What this task involves → Without including any pictures, reproduce the full listing exactly.

Available data →
● ● ● ● ● ● ●

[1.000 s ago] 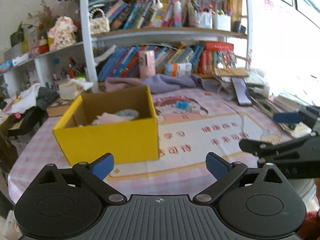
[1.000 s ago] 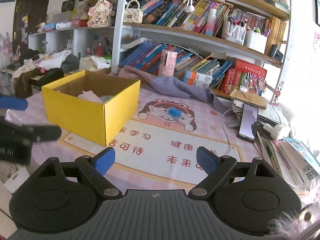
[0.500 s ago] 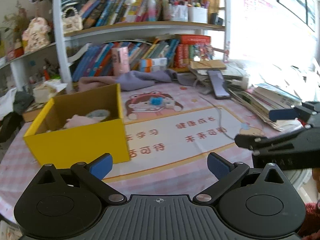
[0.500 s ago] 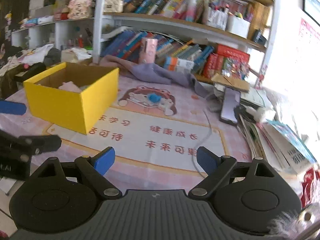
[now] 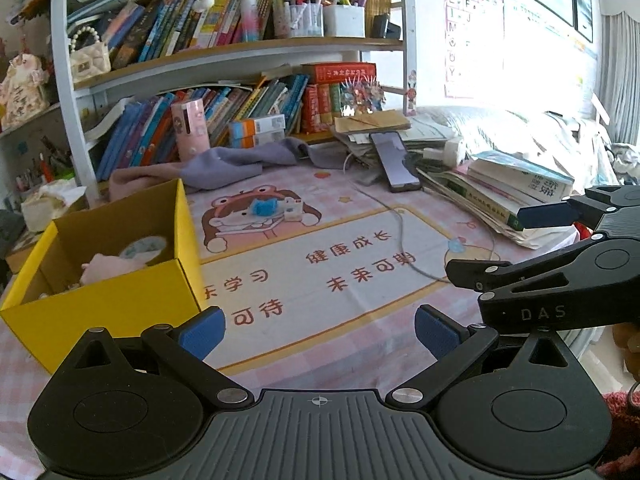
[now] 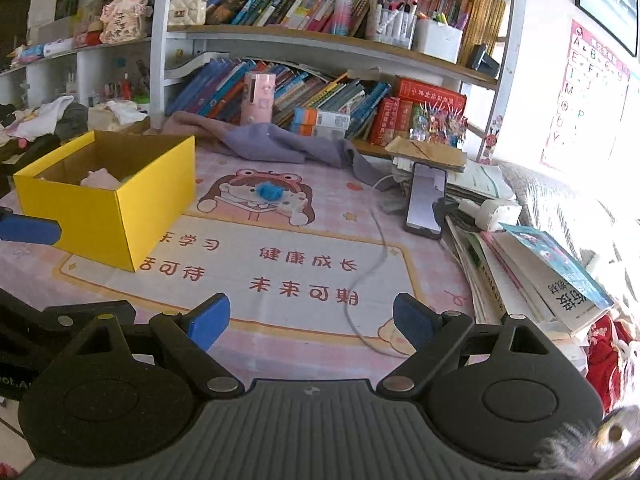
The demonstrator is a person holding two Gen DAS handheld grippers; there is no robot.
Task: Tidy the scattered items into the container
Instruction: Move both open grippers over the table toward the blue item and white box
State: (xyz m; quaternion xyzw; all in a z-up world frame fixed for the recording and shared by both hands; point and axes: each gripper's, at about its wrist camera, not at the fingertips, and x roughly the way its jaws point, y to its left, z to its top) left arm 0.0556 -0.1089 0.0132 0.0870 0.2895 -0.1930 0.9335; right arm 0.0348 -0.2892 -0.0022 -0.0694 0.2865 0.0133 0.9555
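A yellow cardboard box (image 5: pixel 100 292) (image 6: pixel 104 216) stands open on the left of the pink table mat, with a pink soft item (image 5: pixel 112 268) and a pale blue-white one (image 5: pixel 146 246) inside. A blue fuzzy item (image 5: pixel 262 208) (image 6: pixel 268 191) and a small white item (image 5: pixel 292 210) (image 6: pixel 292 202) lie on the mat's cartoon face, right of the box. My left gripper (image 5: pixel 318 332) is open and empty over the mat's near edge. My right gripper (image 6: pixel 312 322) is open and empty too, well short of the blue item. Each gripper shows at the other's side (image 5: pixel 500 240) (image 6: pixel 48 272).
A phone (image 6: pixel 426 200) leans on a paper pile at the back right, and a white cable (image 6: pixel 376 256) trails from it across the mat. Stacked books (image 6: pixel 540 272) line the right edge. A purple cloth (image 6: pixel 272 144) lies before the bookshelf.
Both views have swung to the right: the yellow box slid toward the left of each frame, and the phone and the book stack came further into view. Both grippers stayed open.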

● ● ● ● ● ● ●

Exercise output →
[1.000 s ago] 
[1.000 s ago] 
[0.500 s ago] 
[0.500 s ago] 
[now] 
[now] 
The demonstrator is a person holding two Gen DAS handheld grippers; there is no robot.
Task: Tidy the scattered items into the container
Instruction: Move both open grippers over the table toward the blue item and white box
State: (xyz m; quaternion xyzw; all in a z-up world frame fixed for the recording and shared by both hands; point and axes: each gripper's, at about its wrist camera, not at the fingertips, and x roughly the way its jaws point, y to its left, z to its top) left arm 0.0556 -0.1089 0.0132 0.0870 0.2895 -0.1930 0.9335; right arm 0.0348 -0.2892 -0.0022 -0.0694 0.2865 0.0133 0.9555
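A yellow cardboard box (image 5: pixel 100 292) (image 6: pixel 104 216) stands open on the left of the pink table mat, with a pink soft item (image 5: pixel 112 268) and a pale blue-white one (image 5: pixel 146 246) inside. A blue fuzzy item (image 5: pixel 262 208) (image 6: pixel 268 191) and a small white item (image 5: pixel 292 210) (image 6: pixel 292 202) lie on the mat's cartoon face, right of the box. My left gripper (image 5: pixel 318 332) is open and empty over the mat's near edge. My right gripper (image 6: pixel 312 322) is open and empty too, well short of the blue item. Each gripper shows at the other's side (image 5: pixel 500 240) (image 6: pixel 48 272).
A phone (image 6: pixel 426 200) leans on a paper pile at the back right, and a white cable (image 6: pixel 376 256) trails from it across the mat. Stacked books (image 6: pixel 540 272) line the right edge. A purple cloth (image 6: pixel 272 144) lies before the bookshelf.
Both views have swung to the right: the yellow box slid toward the left of each frame, and the phone and the book stack came further into view. Both grippers stayed open.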

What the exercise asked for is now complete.